> **How to complete this task**: Give the records again exactly. Pictures do not belong in the copy.

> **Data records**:
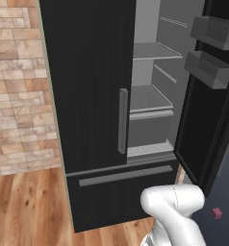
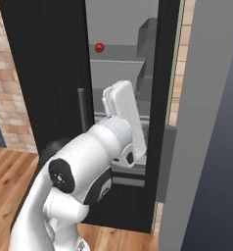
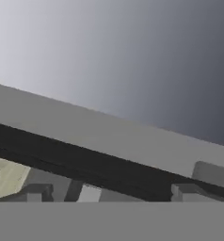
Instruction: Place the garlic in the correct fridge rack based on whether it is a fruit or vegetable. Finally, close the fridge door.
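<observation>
A brick wall [image 1: 15, 86] in mixed tan, pink and cream blocks runs along the left of the left base view, meeting a wooden plank floor [image 1: 30, 206] of warm orange-brown boards. The same brickwork [image 2: 8, 103] shows at the left of the right base view, with a narrow strip [image 2: 179, 63] of it to the right. A tall plain grey panel [image 2: 206, 137] stands at the right, shading to dark blue-grey. Lighting is even and soft.

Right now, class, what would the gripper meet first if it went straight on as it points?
The gripper faces a pale grey fridge interior surface, possibly the fridge rack; depth is unclear, so that is a guess.
</observation>
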Robot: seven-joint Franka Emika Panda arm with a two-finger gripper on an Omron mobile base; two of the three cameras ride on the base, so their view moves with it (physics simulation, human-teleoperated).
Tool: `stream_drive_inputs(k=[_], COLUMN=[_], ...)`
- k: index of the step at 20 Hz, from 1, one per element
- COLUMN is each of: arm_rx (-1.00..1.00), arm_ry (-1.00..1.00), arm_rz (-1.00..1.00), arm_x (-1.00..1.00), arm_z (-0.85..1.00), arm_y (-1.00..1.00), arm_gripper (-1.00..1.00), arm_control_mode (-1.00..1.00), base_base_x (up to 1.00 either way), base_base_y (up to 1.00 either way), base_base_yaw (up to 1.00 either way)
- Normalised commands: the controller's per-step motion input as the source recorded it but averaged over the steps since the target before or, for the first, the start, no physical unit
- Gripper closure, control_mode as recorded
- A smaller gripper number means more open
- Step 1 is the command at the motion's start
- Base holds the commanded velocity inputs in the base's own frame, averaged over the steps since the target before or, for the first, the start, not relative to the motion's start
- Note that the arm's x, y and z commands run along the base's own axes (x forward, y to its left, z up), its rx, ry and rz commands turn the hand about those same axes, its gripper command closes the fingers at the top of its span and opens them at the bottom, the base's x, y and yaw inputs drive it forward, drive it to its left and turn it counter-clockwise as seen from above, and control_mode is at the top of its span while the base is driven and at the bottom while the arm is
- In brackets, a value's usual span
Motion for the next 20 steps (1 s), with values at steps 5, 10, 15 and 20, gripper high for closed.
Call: stream_drive_inputs(k=[5, 10, 15, 20], arm_rx=[0.41, 0.25, 0.13, 0.04], arm_ry=[-0.16, 0.0, 0.0, 0.0], arm_rz=[0.34, 0.38, 0.38, 0.32], arm_x=[0.4, 0.56, 0.67, 0.7], arm_z=[0.0, 0.0, -0.05, -0.17], arm_y=[-0.77, -0.7, -0.38, -0.01], arm_gripper=[-1.0, -1.0, -1.0, -1.0], arm_control_mode=[-1.0, -1.0, -1.0, -1.0], base_base_x=[0.0, 0.0, 0.0, 0.0], base_base_y=[0.0, 0.0, 0.0, 0.0], base_base_yaw=[0.0, 0.0, 0.0, 0.0])
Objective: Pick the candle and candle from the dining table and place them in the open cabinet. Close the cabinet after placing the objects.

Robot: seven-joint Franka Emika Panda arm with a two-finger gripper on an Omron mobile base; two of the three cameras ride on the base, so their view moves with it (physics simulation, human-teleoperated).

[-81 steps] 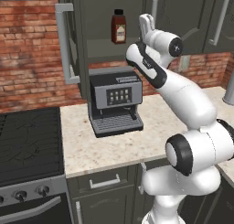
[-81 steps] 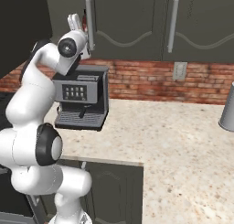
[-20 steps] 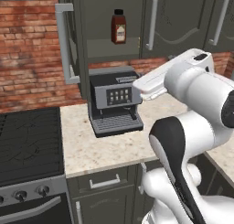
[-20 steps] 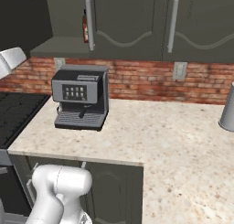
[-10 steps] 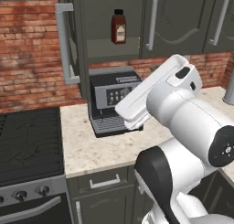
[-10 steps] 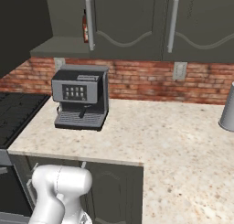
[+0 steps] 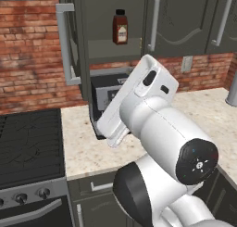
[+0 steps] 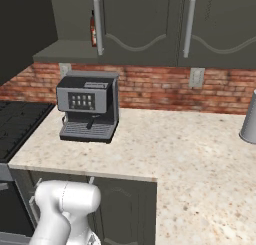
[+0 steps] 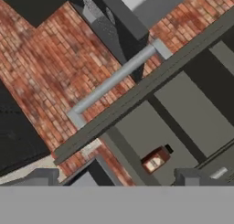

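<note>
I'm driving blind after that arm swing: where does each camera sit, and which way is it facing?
Left base view: behind the arm's left, facing the open cabinet with a brown bottle; white arm fills the foreground.
Right base view: behind its right, facing the coffee machine on the counter; an arm joint shows lower left.
Hand view: rolled, facing the open cabinet door's handle and the bottle; the gripper is open.
All three share the bottle.
</note>
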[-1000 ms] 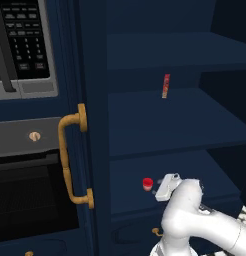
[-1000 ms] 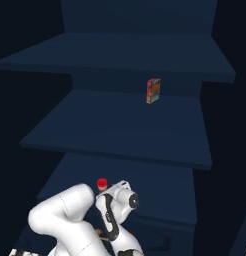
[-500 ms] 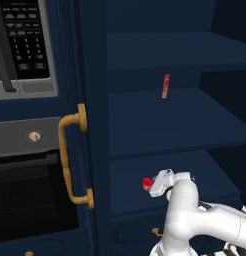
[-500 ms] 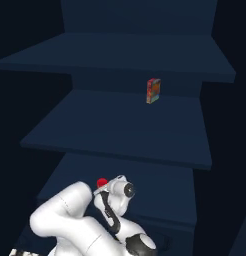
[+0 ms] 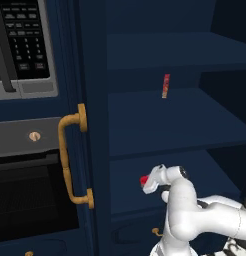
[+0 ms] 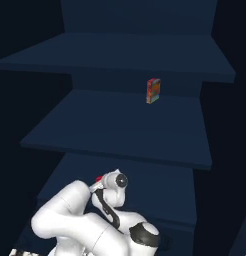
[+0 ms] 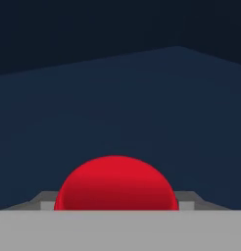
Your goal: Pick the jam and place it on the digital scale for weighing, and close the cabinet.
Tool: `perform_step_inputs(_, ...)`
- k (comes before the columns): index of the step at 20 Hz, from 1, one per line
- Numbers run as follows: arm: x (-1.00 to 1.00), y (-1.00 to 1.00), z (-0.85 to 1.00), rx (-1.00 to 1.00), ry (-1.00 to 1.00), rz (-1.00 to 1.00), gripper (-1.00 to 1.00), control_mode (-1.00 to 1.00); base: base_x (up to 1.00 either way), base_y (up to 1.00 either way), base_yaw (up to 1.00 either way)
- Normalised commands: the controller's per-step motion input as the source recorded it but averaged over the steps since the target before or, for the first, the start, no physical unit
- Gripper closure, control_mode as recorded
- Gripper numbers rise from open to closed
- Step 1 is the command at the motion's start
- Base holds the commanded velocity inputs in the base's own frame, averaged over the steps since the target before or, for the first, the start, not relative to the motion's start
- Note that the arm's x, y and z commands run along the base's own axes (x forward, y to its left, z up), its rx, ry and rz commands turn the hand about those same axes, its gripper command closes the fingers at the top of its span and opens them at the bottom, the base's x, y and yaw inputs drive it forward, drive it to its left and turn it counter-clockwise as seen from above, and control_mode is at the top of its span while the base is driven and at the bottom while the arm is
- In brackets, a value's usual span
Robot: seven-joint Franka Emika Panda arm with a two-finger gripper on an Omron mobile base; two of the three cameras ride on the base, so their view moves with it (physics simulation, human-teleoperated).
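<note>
Jam [image 7: 116, 184] lid glossy – cabinet [image 5: 145, 125] matt – handle [image 5: 70, 160] brassy.

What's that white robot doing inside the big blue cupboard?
The robot arm is reaching into the open navy cabinet for the jam, a little jar with a red lid on a lower shelf. Its gripper is right at the jar, and in the hand view the red lid sits between the fingertips. Whether it has a firm grip cannot be told. A thin red-orange packet stands on the shelf above. The cabinet door is open.
</note>
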Motion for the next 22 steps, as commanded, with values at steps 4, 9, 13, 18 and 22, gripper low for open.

> **Result of this task**:
Instruction: Place the garlic in the correct fridge rack based on whether it is a fruit or vegetable. Finally, close the fridge door.
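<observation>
A brick wall [image 1: 15, 86] in mixed tan, pink and cream blocks runs along the left of the left base view, meeting a wooden plank floor [image 1: 30, 206] of warm orange-brown boards. The same brickwork [image 2: 8, 103] shows at the left of the right base view, with a narrow strip [image 2: 179, 63] of it to the right. A tall plain grey panel [image 2: 206, 137] stands at the right, shading to dark blue-grey. Lighting is even and soft.

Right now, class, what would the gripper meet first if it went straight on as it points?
The gripper faces a pale grey fridge interior surface, possibly the fridge rack; depth is unclear, so that is a guess.
</observation>
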Robot: seven-joint Franka Emika Panda arm with a two-finger gripper on an Omron mobile base; two of the three cameras ride on the base, so their view moves with it (physics simulation, human-teleoperated).
Tool: `stream_drive_inputs(k=[_], COLUMN=[_], ...)`
- k: index of the step at 20 Hz, from 1, one per element
- COLUMN is each of: arm_rx (-1.00..1.00), arm_ry (-1.00..1.00), arm_rz (-1.00..1.00), arm_x (-1.00..1.00), arm_z (-0.85..1.00), arm_y (-1.00..1.00), arm_gripper (-1.00..1.00), arm_control_mode (-1.00..1.00), base_base_x (up to 1.00 either way), base_base_y (up to 1.00 either way), base_base_yaw (up to 1.00 either way)
- Normalised commands: the controller's per-step motion input as the source recorded it but averaged over the steps since the target before or, for the first, the start, no physical unit
- Gripper closure, control_mode as recorded
- A smaller gripper number means more open
- Step 1 is the command at the motion's start
- Base holds the commanded velocity inputs in the base's own frame, averaged over the steps since the target before or, for the first, the start, not relative to the motion's start
- Note that the arm's x, y and z commands run along the base's own axes (x forward, y to its left, z up), its rx, ry and rz commands turn the hand about those same axes, its gripper command closes the fingers at the top of its span and opens them at the bottom, the base's x, y and yaw inputs drive it forward, drive it to its left and turn it counter-clockwise as seen from above, and control_mode is at the top of its span while the base is driven and at the bottom while the arm is
- In brackets, a value's usual span
Motion for the next 20 steps (1 s), with values at steps 5, 10, 15 and 20, gripper high for closed.
Call: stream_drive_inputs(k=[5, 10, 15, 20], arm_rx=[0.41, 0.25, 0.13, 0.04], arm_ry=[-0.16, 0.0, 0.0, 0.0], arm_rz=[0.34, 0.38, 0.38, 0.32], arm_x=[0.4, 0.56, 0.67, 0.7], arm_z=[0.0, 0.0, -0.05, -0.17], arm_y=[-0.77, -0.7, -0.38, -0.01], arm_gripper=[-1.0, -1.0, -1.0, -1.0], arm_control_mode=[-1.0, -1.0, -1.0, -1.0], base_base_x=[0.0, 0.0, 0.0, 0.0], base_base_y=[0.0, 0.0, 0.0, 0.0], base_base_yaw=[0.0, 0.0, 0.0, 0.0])
Objective: Pick the candle and candle from the dining table and place them in the open cabinet. Close the cabinet after placing the objects.

Robot: seven-joint Franka Emika Panda arm with a two-finger gripper on an Omron mobile base; two of the three cameras ride on the base, so their view moves with it (physics simulation, human-teleoperated).

[-81 steps] 
[-81 steps] 
[-20 steps] 
[-20 steps] 
[-10 steps] 
[-10 steps] 
[+0 steps] 
[+0 steps] 
[+0 steps] 

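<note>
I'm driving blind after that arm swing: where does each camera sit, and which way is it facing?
Left base view: behind the arm's left, facing the open cabinet with a brown bottle; white arm fills the foreground.
Right base view: behind its right, facing the coffee machine on the counter; an arm joint shows lower left.
Hand view: rolled, facing the open cabinet door's handle and the bottle; the gripper is open.
All three share the bottle.
</note>
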[-1000 ms] 
[-1000 ms] 
[-500 ms] 
[-500 ms] 
[+0 ms] 
[+0 ms] 
[+0 ms] 
Your goal: Pick the jam and place it on the digital scale for weighing, and close the cabinet.
Tool: `perform_step_inputs(_, ...)`
- k (comes before the columns): index of the step at 20 Hz, from 1, one per line
- Numbers run as follows: arm: x (-1.00 to 1.00), y (-1.00 to 1.00), z (-0.85 to 1.00), rx (-1.00 to 1.00), ry (-1.00 to 1.00), rz (-1.00 to 1.00), gripper (-1.00 to 1.00), control_mode (-1.00 to 1.00); base: base_x (up to 1.00 either way), base_y (up to 1.00 either way), base_yaw (up to 1.00 either way)
- Normalised commands: the controller's per-step motion input as the source recorded it but averaged over the steps since the target before or, for the first, the start, no physical unit
- Gripper closure, control_mode as recorded
- Gripper numbers rise from open to closed
- Step 1 is the command at the motion's start
- Base holds the commanded velocity inputs in the base's own frame, averaged over the steps since the target before or, for the first, the start, not relative to the motion's start
- Note that the arm's x, y and z commands run along the base's own axes (x forward, y to its left, z up), its rx, ry and rz commands turn the hand about those same axes, its gripper command closes the fingers at the top of its span and opens them at the bottom, the base's x, y and yaw inputs drive it forward, drive it to its left and turn it counter-clockwise as seen from above, and control_mode is at the top of its span while the base is driven and at the bottom while the arm is
- In brackets, a value's usual span
Robot: seven-joint Franka Emika Panda arm with a two-finger gripper on an Omron mobile base; two of the three cameras ride on the base, so their view moves with it (physics simulation, human-teleoperated).
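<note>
Jam [image 7: 116, 184] lid glossy – cabinet [image 5: 145, 125] matt – handle [image 5: 70, 160] brassy.

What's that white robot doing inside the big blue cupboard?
The robot arm is reaching into the open navy cabinet for the jam, a little jar with a red lid on a lower shelf. Its gripper is right at the jar, and in the hand view the red lid sits between the fingertips. Whether it has a firm grip cannot be told. A thin red-orange packet stands on the shelf above. The cabinet door is open.
</note>
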Motion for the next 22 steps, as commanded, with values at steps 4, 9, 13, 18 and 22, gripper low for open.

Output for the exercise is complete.